**Exercise aim**
The answer is to be the data that follows, transcribed exactly, minus its pictures.

**Input data**
● ● ● ● ● ● ●
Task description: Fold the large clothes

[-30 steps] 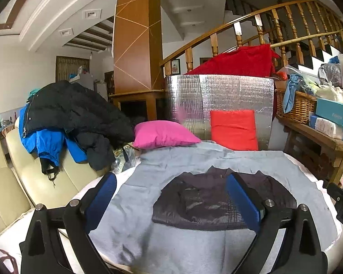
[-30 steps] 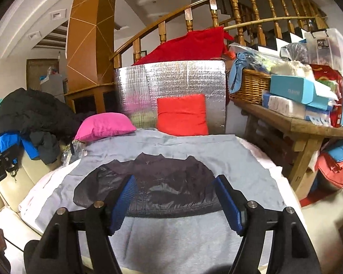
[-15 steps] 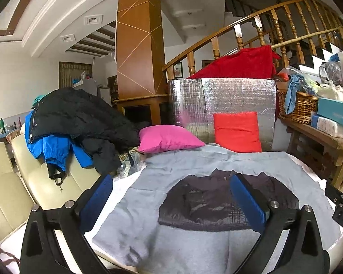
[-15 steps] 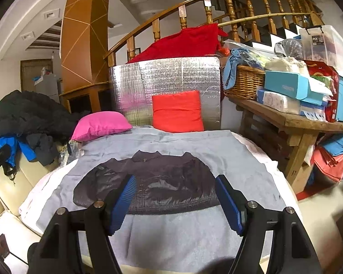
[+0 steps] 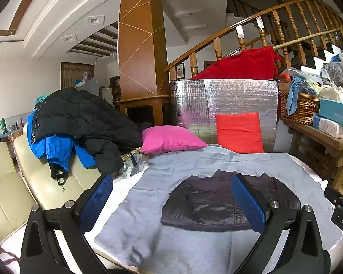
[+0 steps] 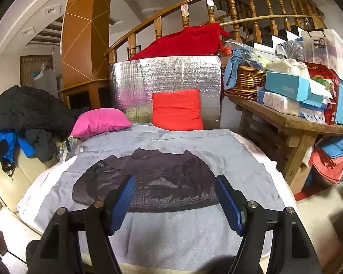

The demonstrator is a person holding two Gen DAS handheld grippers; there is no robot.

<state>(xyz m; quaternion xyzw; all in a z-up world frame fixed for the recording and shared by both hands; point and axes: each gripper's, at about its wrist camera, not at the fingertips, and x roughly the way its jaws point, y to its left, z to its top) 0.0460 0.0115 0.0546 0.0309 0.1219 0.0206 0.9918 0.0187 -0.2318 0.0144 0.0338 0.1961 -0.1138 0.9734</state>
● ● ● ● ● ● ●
**Response below**
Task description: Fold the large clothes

[-30 steps] 
[-30 steps] 
[-15 steps] 
[-15 steps] 
[+0 steps] 
[+0 steps] 

The demonstrator is a person holding two Gen DAS handheld grippers; there is no robot.

<state>(xyz m; quaternion xyzw; all in a z-up world frame fixed for the recording and shared by both hands; point and axes: each gripper's, at about its wrist camera, not at the fingertips, and x roughly the way its jaws point, y to its left, z to its top) 0.0460 0.0115 0.0546 0.0309 0.1219 0.0206 0.9918 0.0187 -0.2318 0.0144 0.0338 0.1961 -0.1138 0.9734</state>

This answer is now finished.